Our author gives us an abundant array of facts going to show the general absence of a moral sense among the savage peoples. This seems to have been an unwilling conclusion ; for he says : “ That there should have been any races of men so deficient in moral feeling was altogether opposed to the preconceived ideas with which I commenced the study of savage life, and I have arrived at the conviction by slow degrees and even with reluctance. I have, however, been forced to this conclusion, not only by the direct statements of travellers, but also by the general tenor of their remarks, and especially by the remarkable absence of repentance and remorse among the lower races of men.”
In the chapter on the origin of language is little that is new, but much to interest the general reader.

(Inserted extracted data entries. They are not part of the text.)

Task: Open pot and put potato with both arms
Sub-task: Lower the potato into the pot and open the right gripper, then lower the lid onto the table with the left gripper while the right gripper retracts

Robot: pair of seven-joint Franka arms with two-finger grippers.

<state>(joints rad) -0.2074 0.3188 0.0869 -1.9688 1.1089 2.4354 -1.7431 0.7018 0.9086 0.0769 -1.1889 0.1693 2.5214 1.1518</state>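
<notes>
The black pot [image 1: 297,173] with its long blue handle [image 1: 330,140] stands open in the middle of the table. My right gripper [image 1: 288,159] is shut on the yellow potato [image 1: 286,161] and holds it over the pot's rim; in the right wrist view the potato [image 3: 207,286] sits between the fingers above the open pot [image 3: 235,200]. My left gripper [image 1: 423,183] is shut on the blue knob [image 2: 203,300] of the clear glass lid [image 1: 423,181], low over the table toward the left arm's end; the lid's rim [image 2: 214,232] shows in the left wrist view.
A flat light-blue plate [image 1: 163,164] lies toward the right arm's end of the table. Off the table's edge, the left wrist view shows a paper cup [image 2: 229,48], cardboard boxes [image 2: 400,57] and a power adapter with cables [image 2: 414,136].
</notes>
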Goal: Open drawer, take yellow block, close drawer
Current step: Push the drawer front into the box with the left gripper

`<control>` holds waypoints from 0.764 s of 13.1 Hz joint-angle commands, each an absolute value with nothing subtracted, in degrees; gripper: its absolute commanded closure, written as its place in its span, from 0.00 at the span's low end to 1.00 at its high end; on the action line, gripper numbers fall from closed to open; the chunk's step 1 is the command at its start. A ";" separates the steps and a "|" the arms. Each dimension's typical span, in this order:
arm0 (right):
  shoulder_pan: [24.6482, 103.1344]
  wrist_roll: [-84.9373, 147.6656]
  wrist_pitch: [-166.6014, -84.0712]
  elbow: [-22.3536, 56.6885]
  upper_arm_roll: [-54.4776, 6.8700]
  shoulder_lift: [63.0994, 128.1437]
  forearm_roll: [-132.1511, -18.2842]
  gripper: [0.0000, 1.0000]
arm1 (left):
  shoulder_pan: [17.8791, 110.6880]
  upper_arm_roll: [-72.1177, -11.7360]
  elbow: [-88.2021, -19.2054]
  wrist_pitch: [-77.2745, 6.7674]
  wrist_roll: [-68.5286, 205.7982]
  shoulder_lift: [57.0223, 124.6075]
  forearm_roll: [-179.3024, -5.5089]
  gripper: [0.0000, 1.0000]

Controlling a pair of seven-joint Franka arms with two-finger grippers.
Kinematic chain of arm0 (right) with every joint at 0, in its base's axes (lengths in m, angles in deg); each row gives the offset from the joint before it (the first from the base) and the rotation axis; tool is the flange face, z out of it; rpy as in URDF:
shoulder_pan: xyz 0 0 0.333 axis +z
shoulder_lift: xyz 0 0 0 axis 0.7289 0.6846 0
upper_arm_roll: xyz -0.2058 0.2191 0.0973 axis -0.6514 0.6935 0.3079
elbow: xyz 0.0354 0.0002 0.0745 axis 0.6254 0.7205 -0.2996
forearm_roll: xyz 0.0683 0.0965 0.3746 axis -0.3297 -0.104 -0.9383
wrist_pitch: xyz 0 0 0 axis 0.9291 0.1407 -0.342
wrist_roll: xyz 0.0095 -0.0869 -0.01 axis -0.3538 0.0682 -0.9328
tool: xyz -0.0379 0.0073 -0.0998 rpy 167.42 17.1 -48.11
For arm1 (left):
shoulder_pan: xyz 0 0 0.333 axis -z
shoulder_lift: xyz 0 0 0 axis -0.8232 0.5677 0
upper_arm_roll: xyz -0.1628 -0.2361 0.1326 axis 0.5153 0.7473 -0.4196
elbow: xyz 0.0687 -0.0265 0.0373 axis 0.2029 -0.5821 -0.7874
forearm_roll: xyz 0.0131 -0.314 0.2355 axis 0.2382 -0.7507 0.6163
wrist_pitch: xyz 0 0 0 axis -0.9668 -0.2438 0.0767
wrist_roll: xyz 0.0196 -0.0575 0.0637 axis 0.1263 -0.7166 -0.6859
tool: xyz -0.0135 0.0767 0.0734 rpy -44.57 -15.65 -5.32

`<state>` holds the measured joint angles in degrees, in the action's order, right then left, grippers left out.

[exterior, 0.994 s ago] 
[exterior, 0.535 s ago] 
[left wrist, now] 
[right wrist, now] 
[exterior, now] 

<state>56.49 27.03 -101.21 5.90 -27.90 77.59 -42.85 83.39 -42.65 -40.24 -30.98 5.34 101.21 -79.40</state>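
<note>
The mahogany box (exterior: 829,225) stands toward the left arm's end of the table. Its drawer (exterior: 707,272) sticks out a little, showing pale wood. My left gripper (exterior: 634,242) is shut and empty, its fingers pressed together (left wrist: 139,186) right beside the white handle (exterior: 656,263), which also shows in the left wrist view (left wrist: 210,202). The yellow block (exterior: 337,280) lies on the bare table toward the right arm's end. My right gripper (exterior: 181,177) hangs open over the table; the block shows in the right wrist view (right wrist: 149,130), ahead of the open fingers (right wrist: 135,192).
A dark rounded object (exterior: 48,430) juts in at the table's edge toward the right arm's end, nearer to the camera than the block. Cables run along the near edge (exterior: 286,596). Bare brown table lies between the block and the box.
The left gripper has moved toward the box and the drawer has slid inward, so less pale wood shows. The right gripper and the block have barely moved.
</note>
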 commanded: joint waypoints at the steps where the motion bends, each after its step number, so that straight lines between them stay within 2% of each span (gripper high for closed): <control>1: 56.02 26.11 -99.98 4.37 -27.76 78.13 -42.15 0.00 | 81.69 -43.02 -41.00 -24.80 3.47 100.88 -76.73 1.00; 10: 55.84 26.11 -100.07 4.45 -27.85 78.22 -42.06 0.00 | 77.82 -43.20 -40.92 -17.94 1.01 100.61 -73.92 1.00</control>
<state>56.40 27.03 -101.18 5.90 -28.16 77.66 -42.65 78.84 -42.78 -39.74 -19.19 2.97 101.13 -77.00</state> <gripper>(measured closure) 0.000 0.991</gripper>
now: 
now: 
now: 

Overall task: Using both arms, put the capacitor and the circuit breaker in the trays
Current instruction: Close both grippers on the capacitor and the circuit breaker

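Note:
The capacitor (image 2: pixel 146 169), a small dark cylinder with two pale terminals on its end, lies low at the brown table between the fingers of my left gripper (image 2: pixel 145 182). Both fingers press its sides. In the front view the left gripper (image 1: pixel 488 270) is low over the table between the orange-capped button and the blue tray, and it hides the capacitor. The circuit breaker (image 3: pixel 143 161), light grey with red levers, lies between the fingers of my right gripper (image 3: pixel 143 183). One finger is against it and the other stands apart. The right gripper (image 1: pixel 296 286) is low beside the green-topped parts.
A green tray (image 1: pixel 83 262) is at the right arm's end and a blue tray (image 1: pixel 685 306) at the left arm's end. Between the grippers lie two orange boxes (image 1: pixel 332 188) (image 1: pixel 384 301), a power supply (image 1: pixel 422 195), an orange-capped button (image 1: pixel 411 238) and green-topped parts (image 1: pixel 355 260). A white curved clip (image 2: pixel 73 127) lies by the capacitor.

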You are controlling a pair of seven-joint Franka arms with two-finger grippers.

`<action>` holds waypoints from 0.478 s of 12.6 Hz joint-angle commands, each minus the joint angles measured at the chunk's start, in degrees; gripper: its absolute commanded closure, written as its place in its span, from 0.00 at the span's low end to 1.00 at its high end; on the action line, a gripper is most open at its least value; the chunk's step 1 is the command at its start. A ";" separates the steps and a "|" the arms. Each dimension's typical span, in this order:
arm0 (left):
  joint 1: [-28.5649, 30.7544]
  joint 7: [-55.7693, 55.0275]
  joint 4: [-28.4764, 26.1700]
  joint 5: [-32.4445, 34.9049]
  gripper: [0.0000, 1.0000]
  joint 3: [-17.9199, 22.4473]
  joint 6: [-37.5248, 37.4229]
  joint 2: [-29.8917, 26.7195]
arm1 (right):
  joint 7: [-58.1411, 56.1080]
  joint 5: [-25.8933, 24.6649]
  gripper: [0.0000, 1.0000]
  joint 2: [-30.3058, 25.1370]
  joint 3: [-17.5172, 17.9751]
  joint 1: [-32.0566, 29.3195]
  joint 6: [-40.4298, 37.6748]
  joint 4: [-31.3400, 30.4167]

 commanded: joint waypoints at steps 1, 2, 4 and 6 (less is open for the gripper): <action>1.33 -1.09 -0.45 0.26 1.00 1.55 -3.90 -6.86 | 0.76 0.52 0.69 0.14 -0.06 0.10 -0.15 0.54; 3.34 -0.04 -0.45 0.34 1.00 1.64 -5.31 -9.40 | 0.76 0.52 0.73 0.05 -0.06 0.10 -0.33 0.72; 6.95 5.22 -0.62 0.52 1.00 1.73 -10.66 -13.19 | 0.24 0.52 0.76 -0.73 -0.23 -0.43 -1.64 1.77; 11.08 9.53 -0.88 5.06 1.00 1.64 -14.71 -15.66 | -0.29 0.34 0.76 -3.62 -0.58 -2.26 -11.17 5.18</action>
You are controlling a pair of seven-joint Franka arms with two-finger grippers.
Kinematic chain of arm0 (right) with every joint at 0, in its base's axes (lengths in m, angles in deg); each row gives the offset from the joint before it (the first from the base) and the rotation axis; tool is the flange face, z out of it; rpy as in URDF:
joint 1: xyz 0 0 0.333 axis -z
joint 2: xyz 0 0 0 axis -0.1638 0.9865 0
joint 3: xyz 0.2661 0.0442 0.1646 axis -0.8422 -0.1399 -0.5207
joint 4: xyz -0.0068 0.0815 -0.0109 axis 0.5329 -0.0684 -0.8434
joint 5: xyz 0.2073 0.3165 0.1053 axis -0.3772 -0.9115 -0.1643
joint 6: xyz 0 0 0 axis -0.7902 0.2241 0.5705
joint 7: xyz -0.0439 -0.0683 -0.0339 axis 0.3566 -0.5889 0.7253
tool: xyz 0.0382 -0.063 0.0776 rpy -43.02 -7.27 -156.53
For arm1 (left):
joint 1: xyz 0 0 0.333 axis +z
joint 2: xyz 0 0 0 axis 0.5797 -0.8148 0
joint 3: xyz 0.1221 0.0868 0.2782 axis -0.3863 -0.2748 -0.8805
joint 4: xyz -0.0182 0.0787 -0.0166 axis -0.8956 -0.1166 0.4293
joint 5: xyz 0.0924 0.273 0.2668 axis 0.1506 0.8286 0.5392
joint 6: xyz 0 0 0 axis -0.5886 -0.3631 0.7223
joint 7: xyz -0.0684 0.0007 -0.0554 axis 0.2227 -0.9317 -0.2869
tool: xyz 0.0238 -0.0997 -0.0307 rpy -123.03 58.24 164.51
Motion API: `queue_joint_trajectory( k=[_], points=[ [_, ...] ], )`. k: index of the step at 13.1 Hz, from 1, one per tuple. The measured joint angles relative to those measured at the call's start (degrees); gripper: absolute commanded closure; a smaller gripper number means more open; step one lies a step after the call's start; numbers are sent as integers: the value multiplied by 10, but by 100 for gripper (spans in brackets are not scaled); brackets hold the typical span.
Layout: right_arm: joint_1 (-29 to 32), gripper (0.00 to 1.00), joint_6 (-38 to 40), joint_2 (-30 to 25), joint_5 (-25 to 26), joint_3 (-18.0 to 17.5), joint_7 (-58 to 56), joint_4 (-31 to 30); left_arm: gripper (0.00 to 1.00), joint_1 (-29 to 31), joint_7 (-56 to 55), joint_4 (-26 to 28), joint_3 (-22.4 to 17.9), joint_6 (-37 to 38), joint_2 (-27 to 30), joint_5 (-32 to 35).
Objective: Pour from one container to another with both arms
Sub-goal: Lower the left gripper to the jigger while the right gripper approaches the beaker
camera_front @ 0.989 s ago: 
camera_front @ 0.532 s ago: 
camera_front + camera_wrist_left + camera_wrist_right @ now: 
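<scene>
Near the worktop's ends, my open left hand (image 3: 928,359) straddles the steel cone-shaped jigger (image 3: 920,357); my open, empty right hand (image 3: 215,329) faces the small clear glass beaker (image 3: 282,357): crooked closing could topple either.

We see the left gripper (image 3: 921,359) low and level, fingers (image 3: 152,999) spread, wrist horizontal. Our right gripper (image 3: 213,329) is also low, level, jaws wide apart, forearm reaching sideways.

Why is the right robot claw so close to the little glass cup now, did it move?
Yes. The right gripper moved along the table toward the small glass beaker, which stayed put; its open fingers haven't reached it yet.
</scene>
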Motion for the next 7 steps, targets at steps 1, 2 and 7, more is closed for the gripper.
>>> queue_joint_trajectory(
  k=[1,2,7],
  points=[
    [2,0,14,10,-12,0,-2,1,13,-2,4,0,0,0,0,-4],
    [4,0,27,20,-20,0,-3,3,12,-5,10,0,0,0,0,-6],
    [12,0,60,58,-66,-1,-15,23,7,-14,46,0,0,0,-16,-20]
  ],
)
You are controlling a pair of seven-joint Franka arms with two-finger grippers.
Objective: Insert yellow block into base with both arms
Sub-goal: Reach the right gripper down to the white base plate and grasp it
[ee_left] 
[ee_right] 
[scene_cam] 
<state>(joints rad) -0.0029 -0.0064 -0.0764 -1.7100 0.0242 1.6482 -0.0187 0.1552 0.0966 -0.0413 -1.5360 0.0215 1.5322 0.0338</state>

Probably the most entertaining part of it is that which describes the use of signs as an aid to language among various races ; among some, as, for instance, the Bushmen, the language is not intelligible if it be too dark to sec the gestures of the speaker.
The chapter on laws, which concludes the body of the book, brings out some peculiar features. The boasted freedom of tlie savage vanishes, “No savage,” says our author, “ is free ; all over the world his daily life is regulated by a complicated and apparently most inconvenient set of customs (enforceable as laws), of quaint prohibitions and privileges ; the prohibitions as a general rule applying to the women, the privileges to the men.”
Our author sums up his work in the following conclusions : —
“That existing savages are not the descendants of civilized ancestors. That the primitive condition of man was one of utter barbarism. That from this condition several races have independently raised themselves.”
As a whole, the work is a valuable contribution to the popular study of savage man. There is a want of critical ability shown in the treatment of the matter, authors little worthy of credit being quoted as confidently as those of the most trustworthy character. The social dance of the savages of Virginia, to which he has devoted a fullpage plate, probably existed in the imagination alone of Lafitau, from whose Mœurs des Sauvages it is taken.